I'll look into thanks for the help. Now the question is which would be a better choice between the 
high-output or the very hight-output kits. The 48" 8x54W Tek 2 T5 High-Output Retrofit Kit seems like it fit the bill.

One hing i noticed about the fishneedit fixture is that it seems to have some pretty good rreflectors built in it. 
http://us.st12.yimg.com/us.st.yimg.com/I/yhst-55907585196829_2021_0


----------



## AaronT (Apr 26, 2004)

They high-output is all you need. The very-high is too much light and will prematurely burn out your bulbs.

The fishneedit fixture might be okay. You tend to get what you pay for though.


----------



## harrishawk (Sep 28, 2006)

Thats what i figured. Ok well thnks for the help I really appreciate all the in-put.


----------



## harrishawk (Sep 28, 2006)

Now that I've figured out what fixture to get the next question is what type of bulb to use. Would a mixture be more appropriate are a single type? This is where it gets confusing:twitch:


----------



## Brilliant (Jun 25, 2006)

The Giesemann 6000k midday bulbs are very popular. I think they work great alone. The 10000k is brighter/whiter light. Throw a bulb like the AquaMedic planta in the mix and add a bit of color if that suits your fancy. Play it safe and use all middays until you get a better feel for what you want.


----------



## AaronT (Apr 26, 2004)

I agree. Giesseman Middays all the way.


----------



## harrishawk (Sep 28, 2006)

I was going for something like half 6000K and half 10000k to keep everything nice and bright . Along with keeping the plants happy. That sound pretty good?


----------



## niko (Jan 28, 2004)

No mixing.
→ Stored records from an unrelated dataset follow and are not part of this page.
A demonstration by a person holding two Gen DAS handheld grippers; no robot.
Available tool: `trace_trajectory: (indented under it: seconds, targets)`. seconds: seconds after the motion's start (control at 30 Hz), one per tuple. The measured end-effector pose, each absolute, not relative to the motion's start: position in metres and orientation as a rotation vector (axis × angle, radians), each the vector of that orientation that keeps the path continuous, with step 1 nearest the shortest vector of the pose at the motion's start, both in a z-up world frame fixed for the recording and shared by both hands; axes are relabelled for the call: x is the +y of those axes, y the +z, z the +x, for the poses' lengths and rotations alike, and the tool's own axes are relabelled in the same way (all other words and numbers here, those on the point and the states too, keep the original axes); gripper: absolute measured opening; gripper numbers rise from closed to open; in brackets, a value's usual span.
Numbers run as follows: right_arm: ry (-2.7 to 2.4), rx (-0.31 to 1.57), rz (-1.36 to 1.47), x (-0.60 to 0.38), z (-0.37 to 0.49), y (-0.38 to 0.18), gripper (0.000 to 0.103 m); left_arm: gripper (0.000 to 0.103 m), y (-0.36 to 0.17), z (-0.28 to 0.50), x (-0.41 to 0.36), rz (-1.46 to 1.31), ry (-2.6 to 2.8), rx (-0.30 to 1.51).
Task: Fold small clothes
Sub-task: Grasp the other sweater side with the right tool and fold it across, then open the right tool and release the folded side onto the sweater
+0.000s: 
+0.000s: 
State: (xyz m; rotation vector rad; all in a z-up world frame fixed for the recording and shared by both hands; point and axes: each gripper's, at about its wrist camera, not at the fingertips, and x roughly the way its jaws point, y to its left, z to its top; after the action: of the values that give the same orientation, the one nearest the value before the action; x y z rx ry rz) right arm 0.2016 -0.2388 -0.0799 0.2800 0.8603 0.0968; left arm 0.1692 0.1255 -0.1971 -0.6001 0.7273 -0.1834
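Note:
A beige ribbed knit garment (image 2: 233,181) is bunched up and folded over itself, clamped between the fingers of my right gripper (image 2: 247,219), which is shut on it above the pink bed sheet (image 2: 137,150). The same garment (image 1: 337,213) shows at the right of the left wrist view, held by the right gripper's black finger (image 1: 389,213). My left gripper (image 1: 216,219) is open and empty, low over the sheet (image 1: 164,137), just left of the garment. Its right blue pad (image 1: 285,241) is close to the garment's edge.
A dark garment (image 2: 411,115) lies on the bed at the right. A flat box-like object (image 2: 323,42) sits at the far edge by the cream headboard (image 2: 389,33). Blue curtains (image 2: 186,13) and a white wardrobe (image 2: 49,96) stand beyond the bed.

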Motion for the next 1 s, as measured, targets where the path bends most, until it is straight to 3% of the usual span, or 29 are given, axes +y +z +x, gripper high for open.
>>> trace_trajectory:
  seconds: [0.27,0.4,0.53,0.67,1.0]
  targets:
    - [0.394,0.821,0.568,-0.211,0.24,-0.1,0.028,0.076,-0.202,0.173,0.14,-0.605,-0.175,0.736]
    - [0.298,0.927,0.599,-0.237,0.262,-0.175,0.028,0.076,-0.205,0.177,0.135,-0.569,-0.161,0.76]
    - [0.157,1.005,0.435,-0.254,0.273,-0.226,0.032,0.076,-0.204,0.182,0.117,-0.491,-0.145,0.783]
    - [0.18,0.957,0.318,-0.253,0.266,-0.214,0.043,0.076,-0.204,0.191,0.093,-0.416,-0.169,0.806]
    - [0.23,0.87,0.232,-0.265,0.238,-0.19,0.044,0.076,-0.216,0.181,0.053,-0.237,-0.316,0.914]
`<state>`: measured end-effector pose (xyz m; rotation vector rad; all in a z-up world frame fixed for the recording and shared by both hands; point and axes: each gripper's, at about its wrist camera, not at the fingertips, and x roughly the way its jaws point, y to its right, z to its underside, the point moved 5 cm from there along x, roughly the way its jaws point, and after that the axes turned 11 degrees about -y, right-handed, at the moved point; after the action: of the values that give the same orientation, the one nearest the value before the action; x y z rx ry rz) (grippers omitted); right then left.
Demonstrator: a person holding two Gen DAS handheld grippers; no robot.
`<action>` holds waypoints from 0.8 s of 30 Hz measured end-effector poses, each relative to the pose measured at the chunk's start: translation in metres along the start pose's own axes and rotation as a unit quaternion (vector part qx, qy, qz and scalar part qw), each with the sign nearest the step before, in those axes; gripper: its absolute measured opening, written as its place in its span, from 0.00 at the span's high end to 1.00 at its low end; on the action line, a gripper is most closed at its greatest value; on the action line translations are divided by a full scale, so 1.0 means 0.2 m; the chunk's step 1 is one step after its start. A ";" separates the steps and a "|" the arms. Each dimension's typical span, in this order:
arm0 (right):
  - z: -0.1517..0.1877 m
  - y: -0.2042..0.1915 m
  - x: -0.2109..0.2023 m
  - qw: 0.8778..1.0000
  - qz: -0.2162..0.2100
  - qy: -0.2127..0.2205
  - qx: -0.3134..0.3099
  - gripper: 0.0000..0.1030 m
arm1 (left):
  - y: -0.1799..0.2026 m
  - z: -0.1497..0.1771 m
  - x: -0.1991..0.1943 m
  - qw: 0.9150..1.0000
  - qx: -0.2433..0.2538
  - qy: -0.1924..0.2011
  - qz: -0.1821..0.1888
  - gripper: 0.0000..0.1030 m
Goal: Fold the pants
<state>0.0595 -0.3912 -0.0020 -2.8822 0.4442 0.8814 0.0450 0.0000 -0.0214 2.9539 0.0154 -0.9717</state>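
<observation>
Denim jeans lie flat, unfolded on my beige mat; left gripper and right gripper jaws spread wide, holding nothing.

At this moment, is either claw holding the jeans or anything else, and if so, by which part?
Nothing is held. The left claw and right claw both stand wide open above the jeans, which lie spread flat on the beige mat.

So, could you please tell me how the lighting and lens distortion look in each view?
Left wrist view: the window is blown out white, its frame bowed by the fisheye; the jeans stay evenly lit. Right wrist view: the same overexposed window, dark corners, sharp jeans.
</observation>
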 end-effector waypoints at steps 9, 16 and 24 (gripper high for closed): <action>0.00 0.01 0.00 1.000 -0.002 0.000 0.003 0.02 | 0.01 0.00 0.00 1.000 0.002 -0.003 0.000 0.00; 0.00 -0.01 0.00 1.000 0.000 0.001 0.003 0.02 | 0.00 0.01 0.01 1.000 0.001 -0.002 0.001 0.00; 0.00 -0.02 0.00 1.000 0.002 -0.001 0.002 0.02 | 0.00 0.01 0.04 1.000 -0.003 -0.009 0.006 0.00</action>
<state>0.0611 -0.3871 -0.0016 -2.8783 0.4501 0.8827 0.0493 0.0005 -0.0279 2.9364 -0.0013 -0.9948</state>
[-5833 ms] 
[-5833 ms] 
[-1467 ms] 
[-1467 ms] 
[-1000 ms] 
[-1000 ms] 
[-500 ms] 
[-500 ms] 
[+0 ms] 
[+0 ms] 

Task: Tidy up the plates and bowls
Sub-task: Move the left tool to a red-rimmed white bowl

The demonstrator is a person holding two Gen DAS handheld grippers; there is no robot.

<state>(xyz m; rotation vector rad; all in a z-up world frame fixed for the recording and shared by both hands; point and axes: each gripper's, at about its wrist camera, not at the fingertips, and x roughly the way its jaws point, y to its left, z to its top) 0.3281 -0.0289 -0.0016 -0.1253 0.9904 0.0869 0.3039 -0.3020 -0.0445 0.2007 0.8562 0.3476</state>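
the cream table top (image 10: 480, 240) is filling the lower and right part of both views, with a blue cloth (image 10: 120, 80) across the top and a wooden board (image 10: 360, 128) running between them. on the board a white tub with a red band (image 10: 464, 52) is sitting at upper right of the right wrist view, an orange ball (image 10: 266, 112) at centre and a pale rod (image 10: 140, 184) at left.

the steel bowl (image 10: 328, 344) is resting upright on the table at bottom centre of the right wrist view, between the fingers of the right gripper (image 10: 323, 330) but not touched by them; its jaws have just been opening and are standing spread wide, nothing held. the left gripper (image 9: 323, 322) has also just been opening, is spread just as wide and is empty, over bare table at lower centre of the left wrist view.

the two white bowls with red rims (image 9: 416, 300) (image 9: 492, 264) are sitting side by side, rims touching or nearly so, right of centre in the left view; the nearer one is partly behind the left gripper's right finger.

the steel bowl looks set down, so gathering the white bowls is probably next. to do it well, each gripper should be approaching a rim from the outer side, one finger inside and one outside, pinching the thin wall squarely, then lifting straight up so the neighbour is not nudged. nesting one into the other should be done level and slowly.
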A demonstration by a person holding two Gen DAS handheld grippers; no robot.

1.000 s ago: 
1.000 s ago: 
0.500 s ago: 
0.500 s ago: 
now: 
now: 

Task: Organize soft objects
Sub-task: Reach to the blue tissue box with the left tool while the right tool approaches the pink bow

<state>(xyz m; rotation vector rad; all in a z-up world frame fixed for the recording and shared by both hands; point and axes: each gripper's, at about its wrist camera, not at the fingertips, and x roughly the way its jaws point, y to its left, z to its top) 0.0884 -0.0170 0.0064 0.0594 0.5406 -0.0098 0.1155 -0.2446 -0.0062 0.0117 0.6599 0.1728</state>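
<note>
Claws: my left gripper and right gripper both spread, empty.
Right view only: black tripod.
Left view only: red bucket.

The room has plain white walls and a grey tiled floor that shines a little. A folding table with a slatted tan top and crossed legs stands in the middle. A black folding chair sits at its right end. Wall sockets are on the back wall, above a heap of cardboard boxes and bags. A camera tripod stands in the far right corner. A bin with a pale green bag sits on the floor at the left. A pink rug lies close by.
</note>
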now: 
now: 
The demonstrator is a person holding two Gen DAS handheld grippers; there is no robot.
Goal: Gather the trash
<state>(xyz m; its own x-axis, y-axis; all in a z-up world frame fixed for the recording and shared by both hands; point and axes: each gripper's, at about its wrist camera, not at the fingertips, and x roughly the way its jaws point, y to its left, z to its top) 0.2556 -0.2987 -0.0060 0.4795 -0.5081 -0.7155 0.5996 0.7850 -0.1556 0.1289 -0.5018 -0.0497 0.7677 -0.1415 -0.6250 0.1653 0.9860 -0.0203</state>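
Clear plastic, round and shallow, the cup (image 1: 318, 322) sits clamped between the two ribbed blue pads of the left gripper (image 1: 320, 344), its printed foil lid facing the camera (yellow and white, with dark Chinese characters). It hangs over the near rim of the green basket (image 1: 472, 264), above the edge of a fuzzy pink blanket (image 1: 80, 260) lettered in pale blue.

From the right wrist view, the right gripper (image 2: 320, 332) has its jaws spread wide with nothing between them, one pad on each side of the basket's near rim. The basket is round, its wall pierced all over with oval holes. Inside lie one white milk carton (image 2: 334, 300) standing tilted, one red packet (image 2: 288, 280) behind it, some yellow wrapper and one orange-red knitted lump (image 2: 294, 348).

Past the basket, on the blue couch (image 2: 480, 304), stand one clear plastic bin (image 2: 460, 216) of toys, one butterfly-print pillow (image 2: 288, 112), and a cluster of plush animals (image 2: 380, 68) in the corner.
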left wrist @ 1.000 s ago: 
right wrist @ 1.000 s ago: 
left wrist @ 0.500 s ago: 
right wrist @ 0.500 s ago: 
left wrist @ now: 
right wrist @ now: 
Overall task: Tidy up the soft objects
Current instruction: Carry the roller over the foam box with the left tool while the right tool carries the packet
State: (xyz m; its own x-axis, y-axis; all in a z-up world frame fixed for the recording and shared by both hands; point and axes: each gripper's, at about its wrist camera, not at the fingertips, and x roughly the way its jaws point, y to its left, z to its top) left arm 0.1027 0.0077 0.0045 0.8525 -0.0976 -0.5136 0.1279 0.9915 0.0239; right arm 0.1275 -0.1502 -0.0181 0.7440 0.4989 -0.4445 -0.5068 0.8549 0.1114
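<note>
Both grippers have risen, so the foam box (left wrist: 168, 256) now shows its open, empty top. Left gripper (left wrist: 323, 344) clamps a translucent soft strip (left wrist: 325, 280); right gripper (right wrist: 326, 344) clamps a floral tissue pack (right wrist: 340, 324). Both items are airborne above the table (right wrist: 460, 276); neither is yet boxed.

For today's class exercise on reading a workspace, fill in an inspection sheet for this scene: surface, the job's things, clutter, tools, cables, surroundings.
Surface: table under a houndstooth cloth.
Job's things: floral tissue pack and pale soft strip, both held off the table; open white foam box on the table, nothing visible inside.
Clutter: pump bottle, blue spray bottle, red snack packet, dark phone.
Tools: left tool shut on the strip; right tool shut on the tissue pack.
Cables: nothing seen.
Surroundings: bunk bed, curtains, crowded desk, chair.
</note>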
The Giesemann Midday T5HO does it all - colors you will never see with other bulbs.

Except if you really really have to light up every inch of the tank area make sure you arrange the bulbs in an appropriate way.

--Nikolay


----------



## harrishawk (Sep 28, 2006)

niko said:


> No mixing. The Giesemann Midday T5HO does it all - colors you will never see with other bulbs.
> 
> Except if you really really have to light up every inch of the tank area make sure you arrange the bulbs in an appropriate way.
> 
> --Nikolay


Sounds like someone has a favorite bulb  Have you heard anything about the san marcos trip in april?


----------



## niko (Jan 28, 2004)

April 2009? That is so far away I think I'm getting dizzy trying to think of it... 

--Nikolay


----------



## harrishawk (Sep 28, 2006)

Think im gonna have to go scout it out before hand just to see what its all about next time go visite my girlfriend in san anton. there will also be a collection adventure around the woodlands. guuided by ME!!! Also im going to try and catch some nerite snails for however attends as a little treat."depending on there availability" Sorry i just get excited about exploring a new river.


----------